There’s also the question of what happens in a crisis: This is, after all, a business that mostly started after 2008 and has yet to weather prolonged market turbulence. Humans might be able to react more quickly to unforeseen market conditions than the methodical robo-advisers. And panicky investors are usually going to want to talk to somebody fast.

Michael Wong, an analyst at Morningstar, says the next financial meltdown will put the model to the test: Even though technology is making driverless cars possible, he says, there’s no guarantee people would agree to a ride through a blinding snowstorm in a vehicle navigated by a computer. “Even if the robo-advisers become moderately sophisticated, trust from a human goes a long way toward keeping a client,” said Wong, adding that he expects a “cyborg” hybrid to evolve where algorithms and humans work together for customers. “The only way to handle really complex situations is with the assistance of a qualified human financial adviser.”

THIS POINTS TO a tension in money management that only grows more acute as models shift toward software. The human touch can be crucial in holding on to clients, especially when it comes to calming nervous investors and keeping them dedicated to their investment plans. But human intervention in the actual investment decisions is anathema to computer-driven businesses. That’s because emotion interferes with investing, online wealth managers argue. Data-driven computer models, on the other hand, operate with stoic indifference to the market’s animal spirits.

“Our whole philosophy is there are a ton of people out there who try to beat the market,” said Mike Sha, SigFig’s co-founder and CEO. “It is extremely hard to do that reliably, consistently and at scale.”

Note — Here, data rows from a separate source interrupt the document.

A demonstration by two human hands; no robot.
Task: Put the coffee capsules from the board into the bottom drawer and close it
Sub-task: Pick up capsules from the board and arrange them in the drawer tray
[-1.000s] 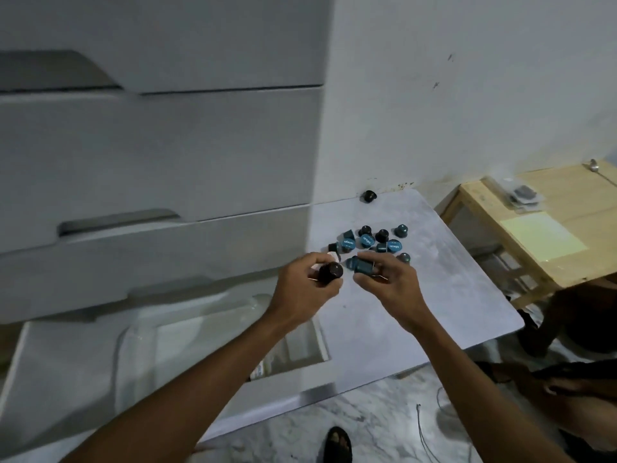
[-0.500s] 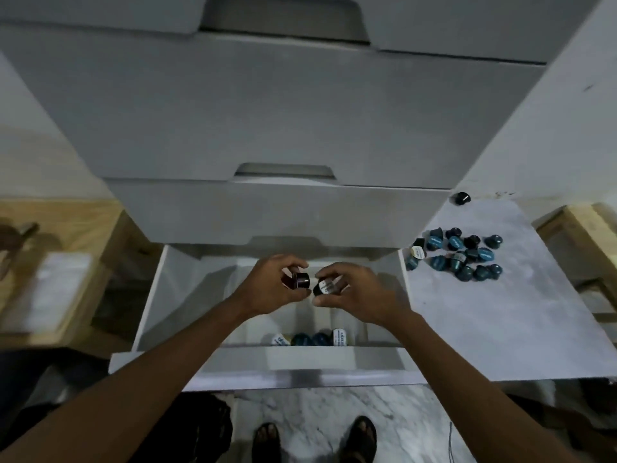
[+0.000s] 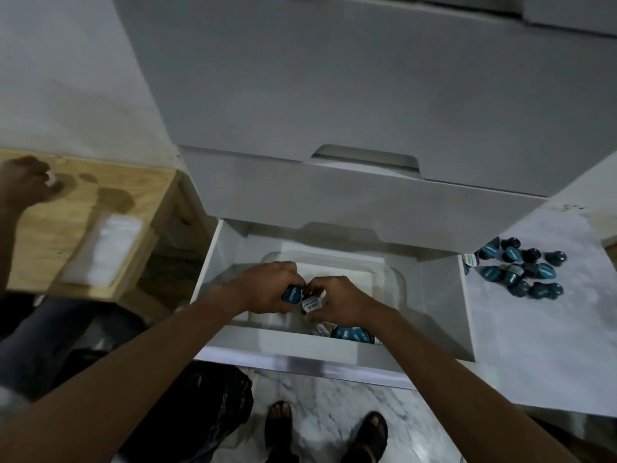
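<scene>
Two bare hands meet over an open drawer, seen from above. The left hand (image 3: 267, 289) is curled closed around a teal coffee capsule (image 3: 289, 293), its label just showing between the fingers. The right hand (image 3: 337, 304), touching the left, pinches a second capsule (image 3: 311, 303) by its sides, white foil lid facing up. Whether either palm hides more capsules cannot be told.

Both hands hover low inside the bottom drawer (image 3: 434, 295), which is pulled fully out. Just below the right hand, against the drawer's front wall, lie the capsules already dropped in (image 3: 350, 334): about four, partly hidden by the wrist. A clear plastic tray (image 3: 394, 279) sits further back in the drawer.

To do this step well, the fingers should probably open close to the drawer floor, beside the pile, so the round capsules settle rather than bounce or roll behind the tray.

To the right, the pale marble-patterned board (image 3: 534, 345) carries a tight cluster of remaining capsules (image 3: 514, 272), roughly fourteen, mostly teal with a few black; the exact count is unclear where they overlap. Much of the task therefore seems to remain, and the drawer is not yet closed.

At the left edge sits a wooden stool (image 3: 66, 228), with another person's hand (image 3: 23, 185) above it.
</scene>
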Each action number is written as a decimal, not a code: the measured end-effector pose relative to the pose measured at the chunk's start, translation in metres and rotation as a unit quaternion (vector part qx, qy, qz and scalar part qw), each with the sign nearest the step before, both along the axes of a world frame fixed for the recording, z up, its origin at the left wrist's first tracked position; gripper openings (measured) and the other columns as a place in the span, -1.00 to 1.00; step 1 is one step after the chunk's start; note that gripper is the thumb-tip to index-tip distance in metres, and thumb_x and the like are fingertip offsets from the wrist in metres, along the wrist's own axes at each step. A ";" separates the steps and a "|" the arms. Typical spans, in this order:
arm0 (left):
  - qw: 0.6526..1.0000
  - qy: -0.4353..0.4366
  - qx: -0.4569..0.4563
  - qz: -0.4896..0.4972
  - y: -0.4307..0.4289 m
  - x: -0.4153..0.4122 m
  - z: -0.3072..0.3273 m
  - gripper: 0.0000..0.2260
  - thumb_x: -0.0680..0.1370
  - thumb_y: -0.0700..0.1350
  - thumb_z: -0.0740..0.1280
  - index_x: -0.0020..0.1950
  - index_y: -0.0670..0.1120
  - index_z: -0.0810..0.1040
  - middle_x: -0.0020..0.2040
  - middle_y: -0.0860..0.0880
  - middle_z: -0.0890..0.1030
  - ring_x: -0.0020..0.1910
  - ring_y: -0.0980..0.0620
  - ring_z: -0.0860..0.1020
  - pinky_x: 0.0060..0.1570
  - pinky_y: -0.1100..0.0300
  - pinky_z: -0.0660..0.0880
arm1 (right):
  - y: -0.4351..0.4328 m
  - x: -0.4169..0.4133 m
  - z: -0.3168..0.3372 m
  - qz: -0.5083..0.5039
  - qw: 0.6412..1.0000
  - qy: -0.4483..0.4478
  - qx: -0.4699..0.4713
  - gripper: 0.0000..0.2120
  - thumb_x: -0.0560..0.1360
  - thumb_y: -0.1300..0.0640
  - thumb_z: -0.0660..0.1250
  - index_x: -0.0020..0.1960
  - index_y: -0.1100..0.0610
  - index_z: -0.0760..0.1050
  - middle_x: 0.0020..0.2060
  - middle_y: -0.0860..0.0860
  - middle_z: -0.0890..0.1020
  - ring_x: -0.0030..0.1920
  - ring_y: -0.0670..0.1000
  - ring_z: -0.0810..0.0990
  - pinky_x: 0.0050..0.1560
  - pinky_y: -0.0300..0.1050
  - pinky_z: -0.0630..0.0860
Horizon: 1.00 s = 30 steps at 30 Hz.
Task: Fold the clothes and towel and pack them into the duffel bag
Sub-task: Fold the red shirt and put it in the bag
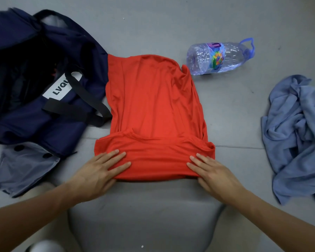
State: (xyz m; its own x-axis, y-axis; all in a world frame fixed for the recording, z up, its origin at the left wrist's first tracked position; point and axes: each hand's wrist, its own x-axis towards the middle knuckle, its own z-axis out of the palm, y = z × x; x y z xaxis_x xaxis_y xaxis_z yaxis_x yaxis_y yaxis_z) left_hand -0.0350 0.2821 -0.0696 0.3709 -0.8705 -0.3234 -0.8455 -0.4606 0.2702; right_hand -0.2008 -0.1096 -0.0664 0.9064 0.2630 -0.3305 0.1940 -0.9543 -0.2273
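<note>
A red garment (153, 106) lies flat on the grey floor in the middle, folded into a long strip, with its near end turned over once. My left hand (100, 170) rests on the near left corner of that fold, fingers straight on top and the thumb tucked under the edge. My right hand (211, 170) lies the same way on the near right corner. An open navy duffel bag (35, 79) with black straps sits to the left, touching the garment's left edge. A crumpled light-blue cloth (296, 139) lies at the right.
An empty clear plastic bottle (220, 56) with a blue handle lies on its side beyond the garment, to the right. A grey pouch flap (24, 170) spreads from the bag's near end. A floor seam (240, 147) runs across under the garment.
</note>
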 end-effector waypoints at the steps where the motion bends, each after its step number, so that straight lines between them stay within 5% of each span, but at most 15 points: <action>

Sha sees his company as a new iteration of the investment philosophy that made Vanguard one of the world’s largest asset managers. Vanguard founder John Bogle gave higher priority to low fees over beating the market as the ideal way to save for retirement. In the days before robo-advising, Bogle built funds to track stock indexes rather than trade in and out of different stocks―a radical idea at the time that has now become common.

“Fee efficiency, tax efficiency and―honestly―keeping things simple: Those are the things that can help you get returns,” Sha said.

“The traditional industry has not yet come to terms with the fact that the promises they make to retail investors are the problem,” said Adam Nash, CEO of Wealthfront, a robo-adviser located seven miles from Facebook’s headquarters.

As the industry grows, it’s bumping up not just against people’s assumptions about money management, but against much bigger players in finance. To continue improving investment advice, robo-advisers need all the financial information they can get about their customers. This is putting them in an increasingly hostile situation with banks, said Bill Harris, CEO of Personal Capital, a digital wealth-management company based in San Carlos, Calif.; the robo-advisers want banks to let their customers grant them access; banks, claiming it’s a security issue, are digging in against it.

The competition between robo-adviser startups and big Wall Street firms is likely only to heat up as each fights for the other’s core customers. Robo-advisers have made inroads in getting retail clients. Big firms have the wealthy clients the robo-advisers want. “They will be battling it out in terms of the mass affluent and the mass retail assets,” said Pirker.

Though there’s a conflict unfolding over style, philosophy and regulation, close watchers of the industry know that the two sides have more in common than they may let on. A lot of traditional firms, such as Charles Schwab, already have algorithmic management software underneath their advisory operations. And so, in many ways, this is really a question about who gets to be the front man for a robot takeover that is already underway.